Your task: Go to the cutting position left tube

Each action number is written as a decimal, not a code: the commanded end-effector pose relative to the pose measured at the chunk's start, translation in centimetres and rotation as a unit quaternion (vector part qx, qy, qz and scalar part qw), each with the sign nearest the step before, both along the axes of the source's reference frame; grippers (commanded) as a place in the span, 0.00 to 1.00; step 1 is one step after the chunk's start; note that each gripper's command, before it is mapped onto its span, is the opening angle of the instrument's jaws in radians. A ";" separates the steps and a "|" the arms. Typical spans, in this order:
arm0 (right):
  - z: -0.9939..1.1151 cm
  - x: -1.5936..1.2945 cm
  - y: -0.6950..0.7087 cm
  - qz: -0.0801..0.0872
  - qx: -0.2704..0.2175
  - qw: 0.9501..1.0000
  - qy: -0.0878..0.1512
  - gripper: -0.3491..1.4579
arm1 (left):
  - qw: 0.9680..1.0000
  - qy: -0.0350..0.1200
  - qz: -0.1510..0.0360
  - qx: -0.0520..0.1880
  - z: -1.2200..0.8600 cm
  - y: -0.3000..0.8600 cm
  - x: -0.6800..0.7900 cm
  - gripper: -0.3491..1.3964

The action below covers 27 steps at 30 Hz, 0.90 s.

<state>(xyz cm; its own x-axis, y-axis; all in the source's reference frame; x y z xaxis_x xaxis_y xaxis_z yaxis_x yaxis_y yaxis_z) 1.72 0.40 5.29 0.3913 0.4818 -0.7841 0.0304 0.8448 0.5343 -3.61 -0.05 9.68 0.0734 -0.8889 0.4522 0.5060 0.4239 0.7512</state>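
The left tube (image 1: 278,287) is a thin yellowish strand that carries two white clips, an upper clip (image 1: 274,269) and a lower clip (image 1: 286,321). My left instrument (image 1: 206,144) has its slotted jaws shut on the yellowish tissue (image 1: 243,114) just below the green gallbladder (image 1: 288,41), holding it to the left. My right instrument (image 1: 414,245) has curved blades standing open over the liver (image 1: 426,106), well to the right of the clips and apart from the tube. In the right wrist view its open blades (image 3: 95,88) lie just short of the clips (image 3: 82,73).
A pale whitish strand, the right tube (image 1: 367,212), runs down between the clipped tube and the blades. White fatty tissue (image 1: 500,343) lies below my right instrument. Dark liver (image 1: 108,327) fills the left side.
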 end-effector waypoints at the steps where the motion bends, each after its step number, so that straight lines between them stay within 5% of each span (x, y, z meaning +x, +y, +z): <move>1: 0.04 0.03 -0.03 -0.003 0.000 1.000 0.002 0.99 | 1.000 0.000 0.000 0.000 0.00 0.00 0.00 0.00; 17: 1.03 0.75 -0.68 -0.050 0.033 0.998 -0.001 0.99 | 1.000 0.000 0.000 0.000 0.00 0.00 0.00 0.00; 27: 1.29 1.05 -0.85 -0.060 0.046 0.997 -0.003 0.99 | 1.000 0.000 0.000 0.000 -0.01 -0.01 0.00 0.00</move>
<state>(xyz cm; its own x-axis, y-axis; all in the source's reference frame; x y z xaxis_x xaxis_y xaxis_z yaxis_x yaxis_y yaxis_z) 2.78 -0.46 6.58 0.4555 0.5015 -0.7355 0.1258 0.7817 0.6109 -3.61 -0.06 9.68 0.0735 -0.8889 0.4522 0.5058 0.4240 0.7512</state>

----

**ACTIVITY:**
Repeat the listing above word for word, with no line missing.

**EXERCISE OUTPUT:**
Your task: Go to the cutting position left tube

Each action number is written as a decimal, not a code: the commanded end-effector pose relative to the pose measured at the chunk's start, translation in centimetres and rotation as a unit quaternion (vector part qx, qy, qz and scalar part qw), each with the sign nearest the step before, both along the axes of the source's reference frame; grippers (commanded) as a place in the span, 0.00 to 1.00; step 1 is one step after the chunk's start; note that each gripper's command, before it is mapped onto its span, is the opening angle of the instrument's jaws in radians. A ";" separates the steps and a "|" the arms. Typical spans, in this order:
arm0 (right):
  - z: -0.9939..1.1151 cm
  - x: -1.5936..1.2945 cm
  - y: -0.6950..0.7087 cm
  - qz: -0.0801..0.0872
  - qx: -0.2704..0.2175
  - qw: 0.9501..1.0000
  - qy: -0.0878..0.1512
  - gripper: -0.3491..1.4579
arm1 (left):
  - qw: 0.9680..1.0000
  - qy: -0.0350..0.1200
  - qz: -0.1510..0.0360
  - qx: -0.0520..0.1880
  - z: -1.2200..0.8600 cm
  - y: -0.3000..0.8600 cm
  - x: -0.6800..0.7900 cm
  - gripper: -0.3491..1.3964

The action below covers 27 steps at 30 Hz, 0.90 s.

<state>(xyz cm; its own x-axis, y-axis; all in the source's reference frame; x y z xaxis_x xaxis_y xaxis_z yaxis_x yaxis_y yaxis_z) 1.72 0.40 5.29 0.3913 0.4818 -0.7841 0.0304 0.8448 0.5343 -3.61 -0.05 9.68 0.0734 -0.8889 0.4522 0.5060 0.4239 0.7512</state>
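The left tube (image 1: 278,287) is a thin yellowish strand that carries two white clips, an upper clip (image 1: 274,269) and a lower clip (image 1: 286,321). My left instrument (image 1: 206,144) has its slotted jaws shut on the yellowish tissue (image 1: 243,114) just below the green gallbladder (image 1: 288,41), holding it to the left. My right instrument (image 1: 414,245) has curved blades standing open over the liver (image 1: 426,106), well to the right of the clips and apart from the tube. In the right wrist view its open blades (image 3: 95,88) lie just short of the clips (image 3: 82,73).
A pale whitish strand, the right tube (image 1: 367,212), runs down between the clipped tube and the blades. White fatty tissue (image 1: 500,343) lies below my right instrument. Dark liver (image 1: 108,327) fills the left side.
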 end-effector waypoints at the steps where the motion bends, each after its step number, so that straight lines between them stay within 5% of each span (x, y, z meaning +x, +y, +z): <move>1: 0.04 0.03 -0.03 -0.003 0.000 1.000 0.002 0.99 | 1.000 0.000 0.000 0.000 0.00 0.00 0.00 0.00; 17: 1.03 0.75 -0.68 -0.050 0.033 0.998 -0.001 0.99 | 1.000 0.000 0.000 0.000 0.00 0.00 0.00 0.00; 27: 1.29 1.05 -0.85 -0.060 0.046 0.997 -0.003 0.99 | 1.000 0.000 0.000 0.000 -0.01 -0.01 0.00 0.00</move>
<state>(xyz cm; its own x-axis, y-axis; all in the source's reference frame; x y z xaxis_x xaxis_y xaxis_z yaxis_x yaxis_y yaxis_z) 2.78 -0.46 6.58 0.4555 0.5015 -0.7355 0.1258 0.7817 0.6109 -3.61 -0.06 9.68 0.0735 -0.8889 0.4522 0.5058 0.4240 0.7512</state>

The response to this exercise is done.